_EXERCISE DIRECTIONS_
Your answer should be the full data, transcribed exactly, with no pictures in it.

═════ ENTRIES PROVIDED

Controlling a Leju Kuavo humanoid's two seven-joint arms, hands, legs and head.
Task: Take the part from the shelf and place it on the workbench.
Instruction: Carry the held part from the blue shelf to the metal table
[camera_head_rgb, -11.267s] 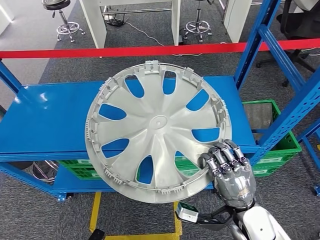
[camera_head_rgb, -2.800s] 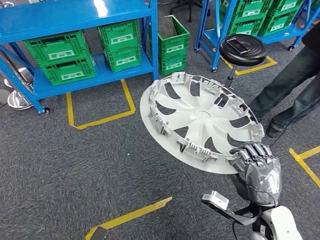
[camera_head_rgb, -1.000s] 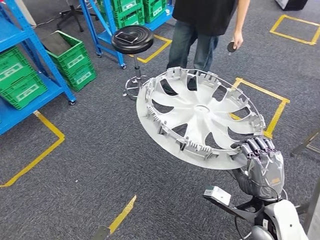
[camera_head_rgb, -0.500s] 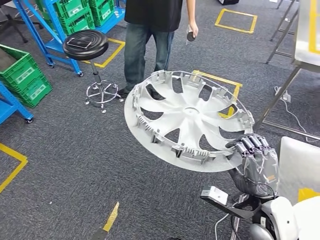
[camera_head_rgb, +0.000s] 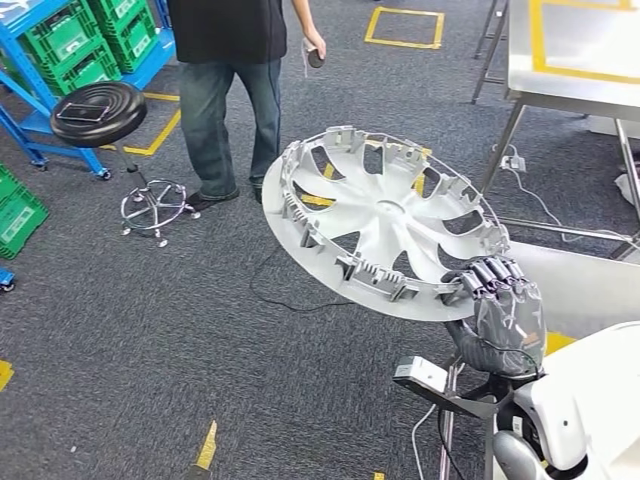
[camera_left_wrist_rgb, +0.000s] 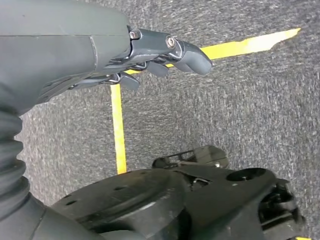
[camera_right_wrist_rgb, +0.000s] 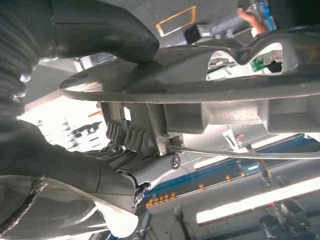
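Note:
The part is a large silver wheel cover with curved spokes and clips round its rim, carried roughly flat above the carpet. My right hand grips its near right rim, fingers curled over the edge. In the right wrist view the rim is clamped between the thumb and the fingers underneath. My left hand hangs over the floor with its fingers stretched out and nothing in it. A pale workbench top stands at the upper right.
A person in jeans stands just beyond the cover, holding a small dark object. A black stool is at the left, blue shelving with green crates behind it. A cable lies on the carpet.
The whole scene has swung: the camera turned away from the shelf, and the workbench has come in at the upper right. The cover stays gripped in my right hand throughout.

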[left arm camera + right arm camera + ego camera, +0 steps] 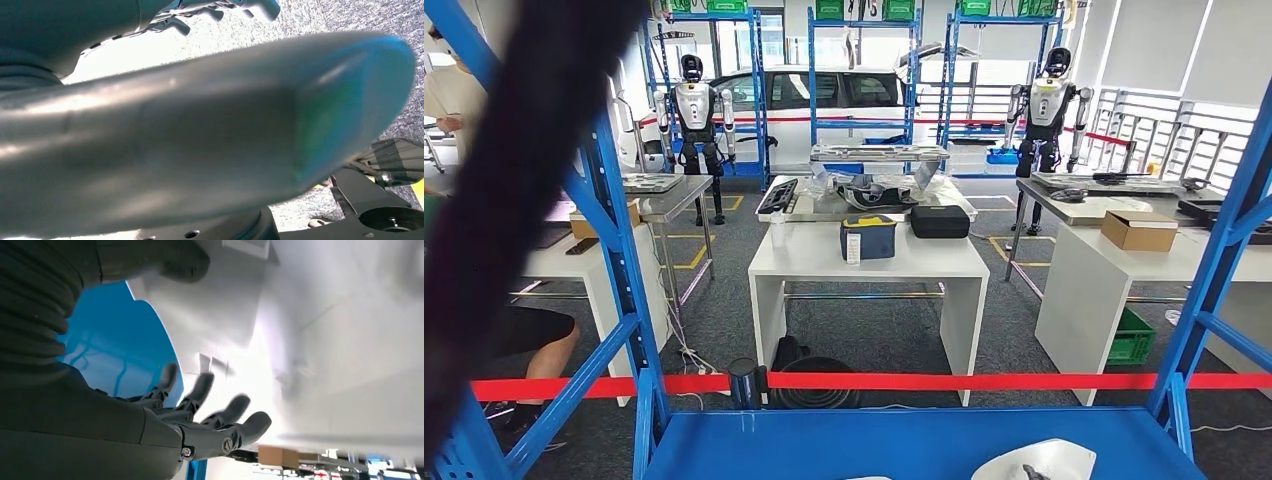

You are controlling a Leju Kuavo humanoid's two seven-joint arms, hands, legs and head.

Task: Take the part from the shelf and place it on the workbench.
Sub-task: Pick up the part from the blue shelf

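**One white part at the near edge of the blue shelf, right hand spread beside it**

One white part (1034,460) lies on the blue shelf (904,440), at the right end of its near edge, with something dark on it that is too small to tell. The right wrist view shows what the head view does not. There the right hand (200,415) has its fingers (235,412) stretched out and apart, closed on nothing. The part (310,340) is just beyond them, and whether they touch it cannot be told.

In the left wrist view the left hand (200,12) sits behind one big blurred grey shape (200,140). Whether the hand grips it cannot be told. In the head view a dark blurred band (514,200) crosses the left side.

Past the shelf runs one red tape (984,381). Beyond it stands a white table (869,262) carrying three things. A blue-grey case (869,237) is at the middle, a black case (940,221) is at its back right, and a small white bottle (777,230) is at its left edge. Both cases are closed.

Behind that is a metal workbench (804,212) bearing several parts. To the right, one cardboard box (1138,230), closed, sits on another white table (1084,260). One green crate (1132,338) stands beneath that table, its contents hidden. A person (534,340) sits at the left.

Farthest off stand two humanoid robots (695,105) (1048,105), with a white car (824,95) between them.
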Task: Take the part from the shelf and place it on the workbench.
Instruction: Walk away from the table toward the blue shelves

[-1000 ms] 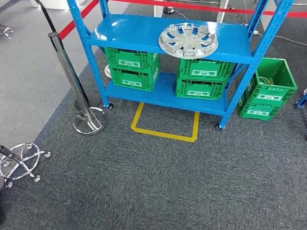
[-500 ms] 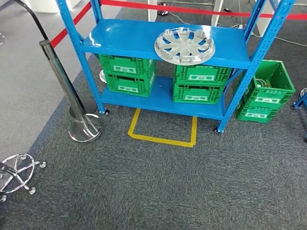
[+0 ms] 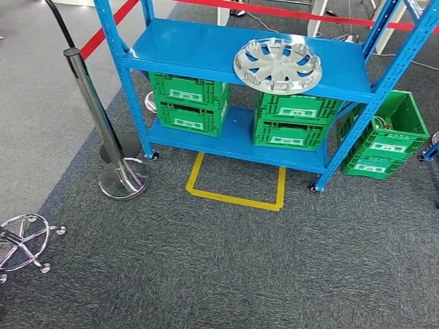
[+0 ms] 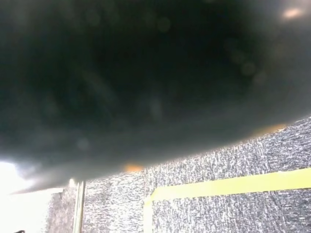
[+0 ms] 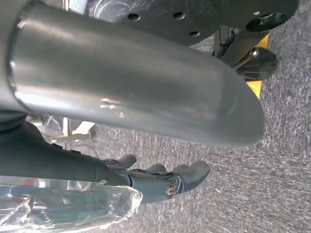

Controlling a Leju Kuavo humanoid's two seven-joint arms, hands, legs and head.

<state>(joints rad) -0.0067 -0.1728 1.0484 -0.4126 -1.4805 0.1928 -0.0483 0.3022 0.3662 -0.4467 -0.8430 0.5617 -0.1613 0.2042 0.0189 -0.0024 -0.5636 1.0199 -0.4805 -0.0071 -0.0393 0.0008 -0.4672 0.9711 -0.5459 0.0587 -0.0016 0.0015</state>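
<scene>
Approach phase: the wheel cover (image 3: 277, 65) lies flat on the blue shelf (image 3: 207, 51), at one o'clock. The right hand (image 5: 161, 179) hangs empty, fingers loosely extended; the left hand's state cannot be told.

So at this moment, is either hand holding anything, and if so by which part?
The right hand holds nothing; its fingers hang loose above the carpet. The left hand cannot be judged. The hubcap lies untouched on the shelf.
</scene>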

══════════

_RESULT FOR THIS TASK_
Controlling a Leju Kuavo humanoid's two seven-joint arms, hands, legs and head.
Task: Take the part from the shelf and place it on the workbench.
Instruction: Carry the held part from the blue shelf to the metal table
[camera_head_rgb, -11.267s] 
[camera_head_rgb, -2.800s] 
[camera_head_rgb, -1.000s] 
[camera_head_rgb, -0.500s] 
[camera_head_rgb, +0.000s] 
[camera_left_wrist_rgb, +0.000s] 
[camera_right_wrist_rgb, +0.000s] 
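Note:
The part is a large silver wheel cover with curved spokes and clips round its rim, carried roughly flat above the carpet. My right hand grips its near right rim, fingers curled over the edge. In the right wrist view the rim is clamped between the thumb and the fingers underneath. My left hand hangs over the floor with its fingers stretched out and nothing in it. A pale workbench top stands at the upper right.
A person in jeans stands just beyond the cover, holding a small dark object. A black stool is at the left, blue shelving with green crates behind it. A cable lies on the carpet.
The whole scene has swung: the camera turned away from the shelf, and the workbench has come in at the upper right. The cover stays gripped in my right hand throughout.
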
[left arm camera + right arm camera + ego camera, +0 steps] 

You are controlling a Leju Kuavo humanoid's two seven-joint arms, hands, legs and head.

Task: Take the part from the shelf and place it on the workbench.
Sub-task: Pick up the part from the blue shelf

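**One white part at the near edge of the blue shelf, right hand spread beside it**

One white part (1034,460) lies on the blue shelf (904,440), at the right end of its near edge, with something dark on it that is too small to tell. The right wrist view shows what the head view does not. There the right hand (200,415) has its fingers (235,412) stretched out and apart, closed on nothing. The part (310,340) is just beyond them, and whether they touch it cannot be told.

In the left wrist view the left hand (200,12) sits behind one big blurred grey shape (200,140). Whether the hand grips it cannot be told. In the head view a dark blurred band (514,200) crosses the left side.

Past the shelf runs one red tape (984,381). Beyond it stands a white table (869,262) carrying three things. A blue-grey case (869,237) is at the middle, a black case (940,221) is at its back right, and a small white bottle (777,230) is at its left edge. Both cases are closed.

Behind that is a metal workbench (804,212) bearing several parts. To the right, one cardboard box (1138,230), closed, sits on another white table (1084,260). One green crate (1132,338) stands beneath that table, its contents hidden. A person (534,340) sits at the left.

Farthest off stand two humanoid robots (695,105) (1048,105), with a white car (824,95) between them.
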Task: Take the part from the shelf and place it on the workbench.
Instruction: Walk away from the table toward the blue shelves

[-1000 ms] 
[-500 ms] 
[+0 ms] 
[+0 ms] 
[+0 ms] 

Controlling a Leju Kuavo humanoid's two seven-joint arms, hands, legs and head.

<state>(joints rad) -0.0067 -0.1728 1.0484 -0.4126 -1.4805 0.1928 -0.0483 0.3022 0.3662 -0.4467 -0.8430 0.5617 -0.1613 0.2042 0.0189 -0.0024 -0.5636 1.0199 -0.4805 -0.0071 -0.0393 0.0008 -0.4672 0.9711 -0.5459 0.0587 -0.0016 0.0015</state>
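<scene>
Approach phase: the wheel cover (image 3: 277, 65) lies flat on the blue shelf (image 3: 207, 51), at one o'clock. The right hand (image 5: 161, 179) hangs empty, fingers loosely extended; the left hand's state cannot be told.

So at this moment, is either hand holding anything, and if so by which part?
The right hand holds nothing; its fingers hang loose above the carpet. The left hand cannot be judged. The hubcap lies untouched on the shelf.
</scene>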

The answer has nothing more to it.